Ketanji Brown Jackson hit with ethics complaint over income disclosures
"Given the risk for these potentially willful omissions to create conflicts of interest and recusal issues, and the need to ensure equal application of the law, the Conference should refer Justice Jackson to the Attorney General for her failure to disclose her husband’s consulting income and open an investigation into the potential private funding of her investiture celebration," asserted CRA President Russ Vought.
Supreme Court Associate Justice Ketanji Brown Jackson faces an ethics complaint from a conservative non-profit alleging that she failed to disclose income from her husband's business for more than a decade.
The Center for Renewing America filed the complaint on Monday with the Judicial Conference Secretary alleging that she "willfully failed to disclose required information regarding her husband’s medical malpractice consulting income for over a decade."

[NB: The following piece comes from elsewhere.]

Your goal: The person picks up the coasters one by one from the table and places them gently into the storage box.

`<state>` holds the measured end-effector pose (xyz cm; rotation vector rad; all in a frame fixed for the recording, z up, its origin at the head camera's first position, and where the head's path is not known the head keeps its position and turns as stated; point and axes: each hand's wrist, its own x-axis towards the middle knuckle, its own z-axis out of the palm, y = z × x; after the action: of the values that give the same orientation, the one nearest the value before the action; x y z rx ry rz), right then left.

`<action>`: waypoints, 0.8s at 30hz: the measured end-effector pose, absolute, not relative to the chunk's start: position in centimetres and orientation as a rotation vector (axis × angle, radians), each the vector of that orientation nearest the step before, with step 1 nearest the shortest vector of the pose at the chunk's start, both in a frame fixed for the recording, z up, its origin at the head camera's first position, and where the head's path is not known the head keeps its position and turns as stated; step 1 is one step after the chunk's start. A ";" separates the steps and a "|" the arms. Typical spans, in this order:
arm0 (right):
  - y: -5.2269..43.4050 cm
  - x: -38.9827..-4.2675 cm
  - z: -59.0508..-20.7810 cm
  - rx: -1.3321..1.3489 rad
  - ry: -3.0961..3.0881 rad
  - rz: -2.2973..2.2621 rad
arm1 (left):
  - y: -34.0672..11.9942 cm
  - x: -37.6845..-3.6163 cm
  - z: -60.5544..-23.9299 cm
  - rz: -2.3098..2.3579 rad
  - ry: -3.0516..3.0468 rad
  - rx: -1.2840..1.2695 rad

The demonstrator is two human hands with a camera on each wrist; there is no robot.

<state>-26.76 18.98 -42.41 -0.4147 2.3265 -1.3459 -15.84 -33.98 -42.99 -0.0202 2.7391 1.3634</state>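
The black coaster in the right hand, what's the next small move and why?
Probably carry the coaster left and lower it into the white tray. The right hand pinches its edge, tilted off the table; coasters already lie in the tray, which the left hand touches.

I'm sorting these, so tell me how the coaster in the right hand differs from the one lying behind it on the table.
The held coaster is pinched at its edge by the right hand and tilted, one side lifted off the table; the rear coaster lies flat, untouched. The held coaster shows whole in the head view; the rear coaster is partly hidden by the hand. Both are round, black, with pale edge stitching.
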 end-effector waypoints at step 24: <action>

"As part of her nomination to the U.S. District Court for the District of Columbia, Justice Jackson disclosed the names of two legal medical malpractice consulting clients who paid her husband more than $1,000 for the year 2011," the complaint continued. "On her subsequent filings, however, Justice Jackson repeatedly failed to disclose that her husband received income from medical malpractice consulting fees."
"We know this by Justice Jackson’s own admission in her amended disclosure form for 2020, filed when she was nominated to the Supreme Court, that 'some of my previously filed reports inadvertently omitted' her husband's income from 'consulting on medical malpractice cases,'" it went on. "Compounding the omission and further demonstrating willfulness, Justice Jackson has not even attempted to list the years for which her previously filed disclosures omitted her husband’s consulting income. Instead, in her admission of omissions on her 2020 amended disclosure form (filed in 2022), Justice Jackson provided only the vague statement that 'some' of those past disclosures contained material omissions."
"Given that she was aware of this provision when she filed her first form in 2012, it would appear the Justice Jackson willfully violated § 13104(e)(1)(A) because she did not disclose this required information on her forms for several years," the complaint asserted. "The fact that she referenced her omission in 2022 and did not correct it as required is more indicia of her willfulness to not report this information."
"Given the risk for these potentially willful omissions to create conflicts of interest and recusal issues, and the need to ensure equal application of the law, the Conference should refer Justice Jackson to the Attorney General for her failure to disclose her husband’s consulting income and open an investigation into the potential private funding of her investiture celebration," asserted CRA President Russ Vought.
The complaint comes amid heightened scrutiny of Supreme Court justices following reports that have highlighted the justices' ethics disclosures, in particular focusing on Associate Justice Clarence Thomas's longstanding relationship with GOP megadonor Harlan Crow.
The Supreme Court issued its first ever code of conduct in November amid mounting pressure from the Senate.